È materia senz’altro complessa la ricerca di un alibi da offrire alle amministrazioni di Lombardia e Veneto, regioni straordinariamente organizzate – tanto da chiedere a più riprese l’autonomia nella gestione dei fondi – che, a causa dell’emergenza coronavirus, hanno scoperto i loro punti deboli, le carenze, i ritardi, gli errori di gestione. Possiamo, dunque, comprendere il disagio provato da tanti all’approvazione, da parte dell’AIFA, del trattamento proposto dal Cotugno di Napoli in contrasto all’epidemia o – come è notizia di appena lo scorso weekend – alla nota dei giornali oltremanica che incoronavano il presidio sanitario del capoluogo campano come l’eccellenza italiana in grado di garantire la sicurezza dell’intero personale, un esempio per tutto il mondo al fine di non mettere a rischio la vita di chi si sta impegnando per salvarne tante altre.
Ebbene, la stampa si è schierata a difesa del trono, quella poltrona scippata al Regno e portata prima in Piemonte e oggi a Milano. E no, non guardiamo al solito Libero del direttore Vittorio Feltri – per quanto potrebbe largamente bastare –, ma a tutto il resto dei giornalisti nostrani, anche quelli che godono di una reputazione ben più prestigiosa di quella del titolista milanese che esultava alla notizia del virus che – come nella spedizione dei Mille – univa finalmente l’Italia nel dramma, contagiando anche i terroni, fino a qualche settimana prima immuni perché fannulloni.

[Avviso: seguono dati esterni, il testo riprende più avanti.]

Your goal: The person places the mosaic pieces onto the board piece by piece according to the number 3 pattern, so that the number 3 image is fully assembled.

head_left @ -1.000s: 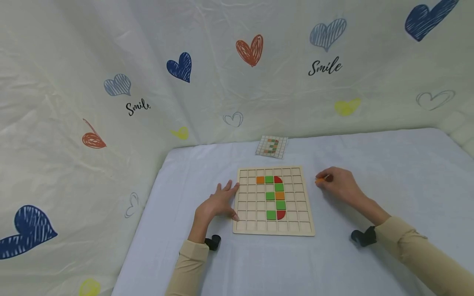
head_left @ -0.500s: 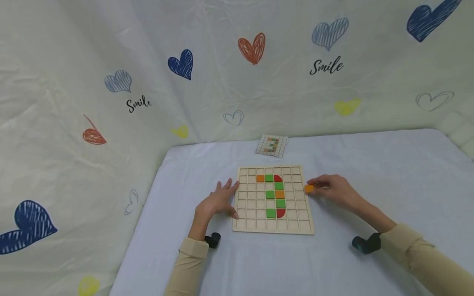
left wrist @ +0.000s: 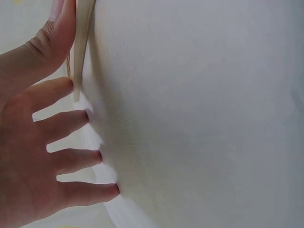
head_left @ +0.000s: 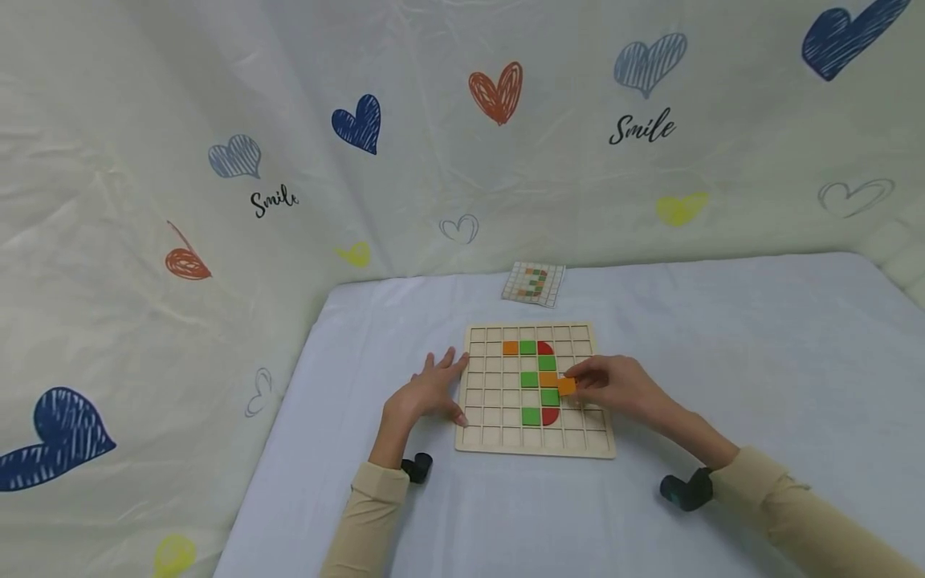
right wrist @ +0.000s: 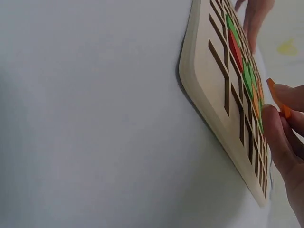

Parliamo di immagini montate ad arte di una città strafottente di fronte alle regole, come, nel caso di Napoli, narrazione vuole. E nemmeno importa se le foto in circolo su ogni social siano state scattate nella verde Liguria o nel bel mezzo della piazza di Verona, anch’essa amministrata dalla Lega all’occasione separatista. Di questi tempi, persino spiegare a un giornalista stimato e navigato, come Enrico Mentana, quanto una particella quale anche possa far male a un territorio continuamente vessato e messo in discussione per la sua disciplina diventa un’operazione necessaria.
A Napoli c’è anche un’eccellenza, aveva scritto a proposito della notizia sopracitata del Cotugno come punto di riferimento nella difesa del personale medico il direttore del TG La7, certamente in buona fede ma altrettanto poco accorto nella scelta dei vocaboli utilizzati. Ridicoli piagnoni che vi attaccate a un anche, imparate l’italiano. Amo Napoli più di voi evidentemente.
Ci perdonerà il maestro delle maratone elettorali, ma i toni utilizzati non offrono a Napoli il rispetto che merita, il riguardo che la città del sole deve imparare a pretendere. Anzi, la dichiarazione postuma alle critiche ricevute fa persino il pari con le uscite poco felici del collega spesso al centro del dibattito, il genio di Quarantena alla napoletana, Siamo il Paese di Pulcinella, a indirizzare la repressione di questi giorni drammatici anziché in un sentimento di coesione e solidarietà nazionale, nella solita ricerca del colpevole di tutti i mali, spesso identificato in Napoli e nei napoletani.
Siehe Neapel und stirb! Vedi Napoli e poi muori… ‘e gelusia, aggiungiamo noi, che stavolta ci vestiamo con orgoglio anche da campanilisti. D’altronde, lo aveva capito lo stesso Goethe: il sorriso di Napoli, la sua impenetrabile capacità di reagire alle avversità e, spesso, eccellere, è una luce che riempie, che acceca. Sta negli occhi di chi osserva decidere di lasciarsi irradiare da tanta bellezza o da profonda gelosia. Si somigliano, ma hanno effetti e conseguenze molto diverse.